## Task requirements:
Where a line in the listing below contains the word "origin", copy that line.

## Source material:

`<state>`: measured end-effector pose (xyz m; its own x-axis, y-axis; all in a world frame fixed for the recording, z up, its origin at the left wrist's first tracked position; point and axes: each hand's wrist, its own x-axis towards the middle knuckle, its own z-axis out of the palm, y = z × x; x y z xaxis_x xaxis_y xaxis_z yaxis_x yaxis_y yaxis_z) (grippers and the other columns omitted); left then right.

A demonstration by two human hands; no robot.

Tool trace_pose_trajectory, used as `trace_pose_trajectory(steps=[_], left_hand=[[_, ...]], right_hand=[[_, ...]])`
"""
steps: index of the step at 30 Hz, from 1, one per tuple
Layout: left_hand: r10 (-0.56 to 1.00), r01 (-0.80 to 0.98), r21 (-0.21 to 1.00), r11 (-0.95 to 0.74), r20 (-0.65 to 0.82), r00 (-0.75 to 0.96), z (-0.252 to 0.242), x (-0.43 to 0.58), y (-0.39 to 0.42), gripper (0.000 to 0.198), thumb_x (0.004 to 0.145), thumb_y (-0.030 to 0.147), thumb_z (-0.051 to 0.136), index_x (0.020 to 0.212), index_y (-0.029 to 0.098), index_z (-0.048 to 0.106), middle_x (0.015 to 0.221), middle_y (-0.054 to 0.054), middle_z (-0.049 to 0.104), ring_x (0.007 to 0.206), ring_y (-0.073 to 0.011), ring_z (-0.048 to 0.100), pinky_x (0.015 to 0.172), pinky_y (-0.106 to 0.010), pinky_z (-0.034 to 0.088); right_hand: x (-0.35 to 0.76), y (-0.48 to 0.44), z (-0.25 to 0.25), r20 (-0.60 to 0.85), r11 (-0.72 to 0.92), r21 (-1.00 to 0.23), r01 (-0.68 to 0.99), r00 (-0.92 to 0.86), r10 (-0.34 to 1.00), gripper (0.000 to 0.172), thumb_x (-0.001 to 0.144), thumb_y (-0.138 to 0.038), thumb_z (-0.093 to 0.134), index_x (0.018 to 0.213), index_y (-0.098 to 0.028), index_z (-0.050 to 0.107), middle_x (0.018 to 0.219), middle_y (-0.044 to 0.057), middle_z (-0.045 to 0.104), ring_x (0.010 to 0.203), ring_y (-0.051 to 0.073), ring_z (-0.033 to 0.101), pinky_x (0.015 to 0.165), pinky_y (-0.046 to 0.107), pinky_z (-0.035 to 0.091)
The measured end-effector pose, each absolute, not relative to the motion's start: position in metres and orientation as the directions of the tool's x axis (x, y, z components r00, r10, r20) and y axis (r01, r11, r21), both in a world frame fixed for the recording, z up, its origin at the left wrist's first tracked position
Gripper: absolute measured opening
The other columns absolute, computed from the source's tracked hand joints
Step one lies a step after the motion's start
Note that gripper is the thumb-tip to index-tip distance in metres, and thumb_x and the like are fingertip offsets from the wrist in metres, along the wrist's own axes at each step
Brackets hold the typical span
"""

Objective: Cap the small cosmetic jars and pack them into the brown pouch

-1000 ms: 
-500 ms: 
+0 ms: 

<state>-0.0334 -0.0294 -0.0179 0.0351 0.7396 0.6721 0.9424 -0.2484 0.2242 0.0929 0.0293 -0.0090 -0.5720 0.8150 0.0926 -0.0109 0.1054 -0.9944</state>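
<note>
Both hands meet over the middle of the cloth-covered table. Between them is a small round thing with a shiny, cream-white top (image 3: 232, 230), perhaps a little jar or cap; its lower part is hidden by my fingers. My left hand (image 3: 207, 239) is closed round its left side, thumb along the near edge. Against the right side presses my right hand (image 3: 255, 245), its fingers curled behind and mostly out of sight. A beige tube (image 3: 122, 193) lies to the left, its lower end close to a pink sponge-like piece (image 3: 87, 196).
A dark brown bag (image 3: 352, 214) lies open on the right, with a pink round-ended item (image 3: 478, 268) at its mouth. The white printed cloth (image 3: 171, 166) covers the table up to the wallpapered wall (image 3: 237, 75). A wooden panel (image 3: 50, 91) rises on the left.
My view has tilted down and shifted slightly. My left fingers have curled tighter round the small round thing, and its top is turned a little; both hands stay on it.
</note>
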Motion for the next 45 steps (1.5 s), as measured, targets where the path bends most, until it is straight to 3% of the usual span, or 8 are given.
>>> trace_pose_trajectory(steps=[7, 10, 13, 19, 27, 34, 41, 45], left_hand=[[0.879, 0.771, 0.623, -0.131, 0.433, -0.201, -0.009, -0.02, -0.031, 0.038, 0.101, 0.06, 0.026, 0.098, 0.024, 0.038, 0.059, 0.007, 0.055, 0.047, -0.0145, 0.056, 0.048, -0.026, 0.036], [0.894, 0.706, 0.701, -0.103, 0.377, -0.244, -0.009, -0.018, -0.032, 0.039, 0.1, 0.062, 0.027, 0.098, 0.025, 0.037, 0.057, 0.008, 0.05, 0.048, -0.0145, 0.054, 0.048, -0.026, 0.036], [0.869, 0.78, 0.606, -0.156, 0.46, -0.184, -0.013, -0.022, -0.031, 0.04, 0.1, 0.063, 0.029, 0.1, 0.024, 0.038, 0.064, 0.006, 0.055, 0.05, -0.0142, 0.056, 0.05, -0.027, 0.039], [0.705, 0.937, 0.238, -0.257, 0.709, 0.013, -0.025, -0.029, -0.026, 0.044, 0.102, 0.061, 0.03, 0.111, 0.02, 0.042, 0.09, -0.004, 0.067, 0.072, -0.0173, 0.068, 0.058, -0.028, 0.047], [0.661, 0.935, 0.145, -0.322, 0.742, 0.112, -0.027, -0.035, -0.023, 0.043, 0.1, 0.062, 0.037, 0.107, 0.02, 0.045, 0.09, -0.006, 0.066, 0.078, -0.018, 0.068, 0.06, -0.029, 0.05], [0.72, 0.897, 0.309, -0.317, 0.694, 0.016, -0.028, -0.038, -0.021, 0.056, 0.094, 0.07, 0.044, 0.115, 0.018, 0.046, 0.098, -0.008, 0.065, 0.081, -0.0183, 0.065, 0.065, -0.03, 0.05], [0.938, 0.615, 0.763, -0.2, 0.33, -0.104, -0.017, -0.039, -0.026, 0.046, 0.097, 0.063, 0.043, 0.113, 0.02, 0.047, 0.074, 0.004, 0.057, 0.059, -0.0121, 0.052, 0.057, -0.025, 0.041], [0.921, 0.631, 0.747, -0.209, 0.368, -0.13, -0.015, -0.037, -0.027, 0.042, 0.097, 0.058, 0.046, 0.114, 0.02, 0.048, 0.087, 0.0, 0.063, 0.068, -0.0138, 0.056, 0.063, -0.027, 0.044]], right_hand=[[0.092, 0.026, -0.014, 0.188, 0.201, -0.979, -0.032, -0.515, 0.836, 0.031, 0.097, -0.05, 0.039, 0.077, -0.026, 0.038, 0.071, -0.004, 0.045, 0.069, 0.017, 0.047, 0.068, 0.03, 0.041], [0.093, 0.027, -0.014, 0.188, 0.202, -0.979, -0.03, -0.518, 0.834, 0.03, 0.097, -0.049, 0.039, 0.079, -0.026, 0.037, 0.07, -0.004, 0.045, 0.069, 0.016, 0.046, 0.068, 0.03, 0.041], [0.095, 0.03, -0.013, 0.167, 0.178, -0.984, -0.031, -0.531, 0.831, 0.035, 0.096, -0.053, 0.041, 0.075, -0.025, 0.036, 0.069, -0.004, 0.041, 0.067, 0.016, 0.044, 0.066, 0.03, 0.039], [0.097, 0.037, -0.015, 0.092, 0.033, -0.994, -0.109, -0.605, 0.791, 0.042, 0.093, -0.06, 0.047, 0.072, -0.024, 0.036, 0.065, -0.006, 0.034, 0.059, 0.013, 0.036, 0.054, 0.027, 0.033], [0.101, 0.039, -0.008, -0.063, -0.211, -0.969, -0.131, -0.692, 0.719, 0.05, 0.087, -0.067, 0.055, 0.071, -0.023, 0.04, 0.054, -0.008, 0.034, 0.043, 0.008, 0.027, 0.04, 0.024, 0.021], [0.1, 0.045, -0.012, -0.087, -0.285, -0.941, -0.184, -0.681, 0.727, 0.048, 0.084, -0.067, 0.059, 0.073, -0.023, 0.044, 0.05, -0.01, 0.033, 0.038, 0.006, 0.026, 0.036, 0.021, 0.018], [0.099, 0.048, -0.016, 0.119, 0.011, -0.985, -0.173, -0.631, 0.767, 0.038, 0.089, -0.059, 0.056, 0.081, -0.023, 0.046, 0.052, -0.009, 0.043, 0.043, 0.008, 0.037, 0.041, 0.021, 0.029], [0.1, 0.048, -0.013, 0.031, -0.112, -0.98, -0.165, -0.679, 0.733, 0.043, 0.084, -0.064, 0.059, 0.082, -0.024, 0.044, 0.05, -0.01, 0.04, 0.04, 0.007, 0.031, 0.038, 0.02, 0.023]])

## Output of the exercise:
`<state>`: measured end-effector pose (xyz m; its own x-axis, y-axis; all in a world frame fixed for the recording, z up, its origin at the left wrist's first tracked position; point and axes: each hand's wrist, its own x-axis towards the middle knuckle, its own z-axis out of the palm, y = z × x; x y z xaxis_x xaxis_y xaxis_z yaxis_x yaxis_y yaxis_z) (grippers and the other columns omitted); left then right.
The measured end-effector pose, each absolute, not relative to the motion's start: position in metres and orientation as the directions of the tool's x axis (x, y, z components r00, r10, r20) and y axis (r01, r11, r21), both in a world frame fixed for the recording, z up, its origin at the left wrist's first tracked position

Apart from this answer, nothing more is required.